■ **Exercise directions**
Retyping all the entries exactly is the whole task.

■ **Source information**
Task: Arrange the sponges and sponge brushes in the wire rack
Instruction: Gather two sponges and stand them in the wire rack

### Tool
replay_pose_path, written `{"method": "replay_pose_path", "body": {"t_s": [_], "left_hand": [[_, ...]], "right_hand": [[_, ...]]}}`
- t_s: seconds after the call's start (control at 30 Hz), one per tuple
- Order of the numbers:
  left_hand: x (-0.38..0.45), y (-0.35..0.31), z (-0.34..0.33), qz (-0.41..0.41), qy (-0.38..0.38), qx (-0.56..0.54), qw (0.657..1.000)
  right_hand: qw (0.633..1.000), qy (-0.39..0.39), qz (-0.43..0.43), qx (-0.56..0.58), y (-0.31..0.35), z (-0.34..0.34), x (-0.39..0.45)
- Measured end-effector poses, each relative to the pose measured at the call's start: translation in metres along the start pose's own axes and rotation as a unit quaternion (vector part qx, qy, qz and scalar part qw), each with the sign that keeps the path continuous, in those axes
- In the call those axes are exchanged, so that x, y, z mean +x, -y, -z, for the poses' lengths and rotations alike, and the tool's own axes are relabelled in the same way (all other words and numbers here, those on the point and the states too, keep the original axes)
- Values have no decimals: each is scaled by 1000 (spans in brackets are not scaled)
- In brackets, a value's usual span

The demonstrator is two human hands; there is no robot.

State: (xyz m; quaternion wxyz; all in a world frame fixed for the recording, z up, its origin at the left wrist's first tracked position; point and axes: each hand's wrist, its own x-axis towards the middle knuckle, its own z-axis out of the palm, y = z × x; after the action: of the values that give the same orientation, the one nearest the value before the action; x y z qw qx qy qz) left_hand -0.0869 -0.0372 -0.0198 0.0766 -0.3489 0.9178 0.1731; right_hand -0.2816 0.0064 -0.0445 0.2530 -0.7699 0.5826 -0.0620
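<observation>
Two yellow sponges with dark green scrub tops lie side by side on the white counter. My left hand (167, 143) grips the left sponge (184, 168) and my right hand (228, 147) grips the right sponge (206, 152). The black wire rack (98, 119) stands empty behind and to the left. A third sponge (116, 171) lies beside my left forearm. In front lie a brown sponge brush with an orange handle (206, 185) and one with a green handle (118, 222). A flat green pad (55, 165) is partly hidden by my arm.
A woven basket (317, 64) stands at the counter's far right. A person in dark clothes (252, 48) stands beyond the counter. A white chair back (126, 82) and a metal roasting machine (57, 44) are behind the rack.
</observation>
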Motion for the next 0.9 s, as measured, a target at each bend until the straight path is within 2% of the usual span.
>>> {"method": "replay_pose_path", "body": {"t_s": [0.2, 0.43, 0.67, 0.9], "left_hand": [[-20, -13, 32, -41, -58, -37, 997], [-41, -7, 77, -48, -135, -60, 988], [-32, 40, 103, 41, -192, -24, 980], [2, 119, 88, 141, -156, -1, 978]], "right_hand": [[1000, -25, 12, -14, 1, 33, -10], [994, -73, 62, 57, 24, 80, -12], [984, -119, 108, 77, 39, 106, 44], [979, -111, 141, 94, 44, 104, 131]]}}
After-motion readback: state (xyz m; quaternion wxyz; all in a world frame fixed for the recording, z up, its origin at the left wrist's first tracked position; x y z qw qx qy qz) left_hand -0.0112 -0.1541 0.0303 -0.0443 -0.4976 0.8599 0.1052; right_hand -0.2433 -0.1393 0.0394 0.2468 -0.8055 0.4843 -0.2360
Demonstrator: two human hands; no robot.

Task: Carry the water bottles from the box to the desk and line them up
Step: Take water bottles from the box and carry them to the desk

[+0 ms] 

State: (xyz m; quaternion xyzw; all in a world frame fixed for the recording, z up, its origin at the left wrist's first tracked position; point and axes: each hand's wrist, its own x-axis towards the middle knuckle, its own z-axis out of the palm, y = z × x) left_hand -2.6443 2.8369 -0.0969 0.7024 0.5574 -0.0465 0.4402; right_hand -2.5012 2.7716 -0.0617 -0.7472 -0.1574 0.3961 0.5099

■ **Finished exercise**
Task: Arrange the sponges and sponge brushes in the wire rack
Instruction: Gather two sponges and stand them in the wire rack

### Tool
replay_pose_path, written `{"method": "replay_pose_path", "body": {"t_s": [_], "left_hand": [[_, ...]], "right_hand": [[_, ...]]}}`
- t_s: seconds after the call's start (control at 30 Hz), one per tuple
- Order of the numbers:
  left_hand: x (-0.38..0.45), y (-0.35..0.31), z (-0.34..0.33), qz (-0.41..0.41), qy (-0.38..0.38), qx (-0.56..0.54), qw (0.657..1.000)
  right_hand: qw (0.633..1.000), qy (-0.39..0.39), qz (-0.43..0.43), qx (-0.56..0.58), y (-0.31..0.35), z (-0.34..0.34), x (-0.39..0.45)
- Measured end-effector poses, each relative to the pose measured at the call's start: translation in metres along the start pose's own axes and rotation as a unit quaternion (vector part qx, qy, qz and scalar part qw), each with the sign that keeps the path continuous, in those axes
- In the call those axes are exchanged, so that x, y, z mean +x, -y, -z, for the poses' lengths and rotations alike, and the tool's own axes are relabelled in the same way (all other words and numbers here, those on the point and the states too, keep the original axes)
- Values have no decimals: each is scaled by 1000 (spans in brackets are not scaled)
- In brackets, a value's usual span

The demonstrator is two human hands; there is no robot.

State: (xyz m; quaternion wxyz; all in a world frame fixed for the recording, z up, its origin at the left wrist's first tracked position; point and axes: each hand's wrist, its own x-axis towards the middle knuckle, its own z-axis out of the palm, y = z × x; after the action: of the values that give the same orientation, the one nearest the value before the action; x y z qw qx qy qz) left_hand -0.0869 -0.0372 -0.0198 0.0766 -0.3489 0.9178 0.1731; right_hand -0.2816 0.0064 -0.0445 0.2530 -0.7699 0.5826 -0.0620
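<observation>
Two yellow sponges with dark green scrub tops lie side by side on the white counter. My left hand (167, 143) grips the left sponge (184, 168) and my right hand (228, 147) grips the right sponge (206, 152). The black wire rack (98, 119) stands empty behind and to the left. A third sponge (116, 171) lies beside my left forearm. In front lie a brown sponge brush with an orange handle (206, 185) and one with a green handle (118, 222). A flat green pad (55, 165) is partly hidden by my arm.
A woven basket (317, 64) stands at the counter's far right. A person in dark clothes (252, 48) stands beyond the counter. A white chair back (126, 82) and a metal roasting machine (57, 44) are behind the rack.
</observation>
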Motion for the next 0.9 s, as measured, a target at each bend until the straight path is within 2% of the usual span.
>>> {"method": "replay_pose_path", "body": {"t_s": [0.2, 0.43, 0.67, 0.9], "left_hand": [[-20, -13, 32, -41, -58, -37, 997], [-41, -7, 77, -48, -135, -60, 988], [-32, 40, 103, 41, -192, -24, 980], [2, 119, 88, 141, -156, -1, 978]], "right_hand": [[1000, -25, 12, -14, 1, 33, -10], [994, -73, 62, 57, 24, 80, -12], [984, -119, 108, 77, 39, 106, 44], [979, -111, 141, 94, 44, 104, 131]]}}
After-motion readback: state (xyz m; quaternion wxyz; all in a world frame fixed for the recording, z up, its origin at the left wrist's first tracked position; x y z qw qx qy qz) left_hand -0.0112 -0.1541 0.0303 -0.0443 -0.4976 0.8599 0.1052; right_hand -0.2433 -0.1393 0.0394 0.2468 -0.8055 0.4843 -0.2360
Demonstrator: two human hands; no robot.

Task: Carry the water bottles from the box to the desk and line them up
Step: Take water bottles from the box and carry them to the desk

[+0 ms] 

State: (xyz m; quaternion xyzw; all in a world frame fixed for the recording, z up, its origin at the left wrist's first tracked position; point and axes: each hand's wrist, its own x-axis towards the middle knuckle, its own z-axis out of the palm, y = z × x) left_hand -2.6443 2.8369 -0.0969 0.7024 0.5574 -0.0465 0.4402; right_hand -2.5012 2.7716 -0.0617 -0.7472 -0.1574 0.3961 0.5099

This exercise is done.